Édito : L’accélération à l’épreuve d’un Conseil qui traîne
Il y a quelque chose de révélateur dans un détail que Brazzaville aurait préféré taire.
À peine le président a-t-il exigé, dans son message du 14 août, une exécution « stricte » des réformes et une numérisation « immédiate » de l’État, que le premier Conseil des ministres de l’après-indépendance s’est trouvé reporté de vingt-quatre heures.
Un contretemps mineur, dira-t-on. Sauf qu’en politique, les symboles pèsent parfois plus lourd que les décrets.
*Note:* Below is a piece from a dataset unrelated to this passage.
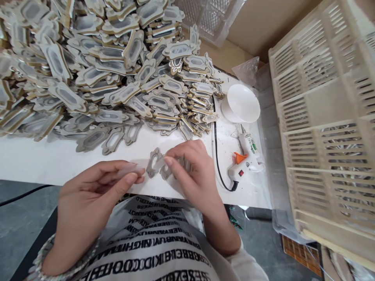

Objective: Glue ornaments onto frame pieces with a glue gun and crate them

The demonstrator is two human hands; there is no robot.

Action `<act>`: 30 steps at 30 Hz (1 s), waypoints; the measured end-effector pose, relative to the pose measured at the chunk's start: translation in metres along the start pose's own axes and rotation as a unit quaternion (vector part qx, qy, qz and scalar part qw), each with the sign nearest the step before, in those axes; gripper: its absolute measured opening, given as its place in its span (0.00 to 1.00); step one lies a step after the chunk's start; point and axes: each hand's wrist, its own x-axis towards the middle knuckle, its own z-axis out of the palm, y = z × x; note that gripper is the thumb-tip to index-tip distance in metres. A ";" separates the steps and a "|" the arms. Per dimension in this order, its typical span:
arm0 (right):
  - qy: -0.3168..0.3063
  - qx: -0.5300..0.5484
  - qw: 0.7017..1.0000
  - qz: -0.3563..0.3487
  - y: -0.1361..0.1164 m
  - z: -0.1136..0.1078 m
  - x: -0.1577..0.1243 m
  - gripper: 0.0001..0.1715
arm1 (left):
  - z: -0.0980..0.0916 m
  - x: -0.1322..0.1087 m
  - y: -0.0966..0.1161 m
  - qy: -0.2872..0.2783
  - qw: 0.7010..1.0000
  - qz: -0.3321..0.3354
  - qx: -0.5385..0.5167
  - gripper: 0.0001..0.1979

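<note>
Here, left hand (pixel 88 195) pinching translucent slips (pixel 129 169) — right hand (pixel 195 173) pinching single slip (pixel 159 164) near grey scalloped frames (pixel 152 171).

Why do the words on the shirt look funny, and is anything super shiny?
In the head view, the letters on the shirt look doubled and smeared, maybe from movement; in the head view, the clear plastic tray at the top has shiny bright spots; in the head view, the left hand and right hand look clearer than those letters.
</note>
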 end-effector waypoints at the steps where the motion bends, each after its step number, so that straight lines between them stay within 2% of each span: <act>1: -0.012 -0.024 1.000 0.005 0.001 -0.001 0.002 0.10 | -0.001 0.000 0.001 0.009 1.000 -0.004 0.005 0.08; 5: -0.066 -0.103 0.992 0.006 0.002 0.002 0.005 0.08 | -0.005 -0.001 0.003 0.041 0.999 -0.009 0.012 0.09; 12: -0.099 -0.170 0.980 -0.002 0.003 0.015 0.007 0.09 | -0.007 -0.001 -0.001 0.042 0.999 -0.004 0.012 0.10; 18: -0.076 -0.211 0.974 0.008 0.006 0.019 0.006 0.03 | -0.005 0.000 0.003 0.026 0.999 -0.020 0.010 0.10; 20: -0.047 -0.179 0.983 0.011 0.004 0.017 0.004 0.04 | -0.004 -0.001 0.004 0.023 1.000 -0.018 0.004 0.10; 22: -0.022 -0.104 0.994 0.006 0.000 0.013 0.002 0.06 | -0.002 -0.001 0.003 0.008 1.000 -0.021 -0.003 0.10; 25: -0.018 0.011 1.000 -0.020 -0.007 0.007 -0.003 0.05 | 0.001 -0.001 0.003 -0.011 1.000 -0.013 -0.005 0.10; 30: -0.006 0.061 0.998 -0.021 -0.009 0.006 -0.010 0.04 | 0.008 0.000 0.004 -0.048 0.999 0.016 0.014 0.09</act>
Quand on fait de la vitesse un programme, chaque lenteur devient un aveu.
Le quinquennat qui s’ouvre a un nom, « Accélération », et une grammaire : rigueur, digitalisation, « fin de l’impunité financière ». Sur le papier, le diagnostic est juste.
Les régies financières congolaises; impôts, douanes, domaine foncier, ports sont depuis longtemps des passoires, et vouloir sécuriser les flux de trésorerie par le numérique est de bonne politique.
Mais ce diagnostic, le pouvoir le pose sur un appareil d’État qu’il façonne depuis quatre décennies. On ne peut pas, le même jour, dénoncer les « lourdeurs bureaucratiques » et présenter leur correction comme une révélation.
La lourdeur a un nom, une histoire, des responsables.
Le décor budgétaire rend l’exercice encore plus vertigineux. Une dette publique à 98 % du PIB à la fin mai, un budget révisé voté dans l’urgence, une économie toujours suspendue aux cours du brut : voilà le terrain réel sur lequel doit s’exécuter la « marche accélérée ».
Dans ces conditions, l’Accélération ne peut pas être financée par la dette; il n’en reste plus guère mais seulement par la capacité de l’État à récupérer ce qui lui échappe. C’est-à-dire par sa propre réforme.
Le pouvoir se fixe ainsi un juge implacable : lui-même.
Reste la question que le discours officiel esquive. Accélérer vers quoi, et pour qui ?
Numériser les douanes ne nourrit personne si les gains ne se traduisent ni en écoles, ni en hôpitaux, ni en emplois.
Le président a lui-même fixé le rendez-vous : le budget 2027, ce « test cardinal ». Il sera jugé non aux annonces, mais aux lignes. D’ici là, on retiendra que la première mesure concrète de la semaine n’a pas concerné l’économie promise, mais l’armée; des galons distribués, deux dégradations prononcées.
La souveraineté d’abord, l’accélération ensuite. L’ordre des priorités, lui, n’a pas changé de rythme.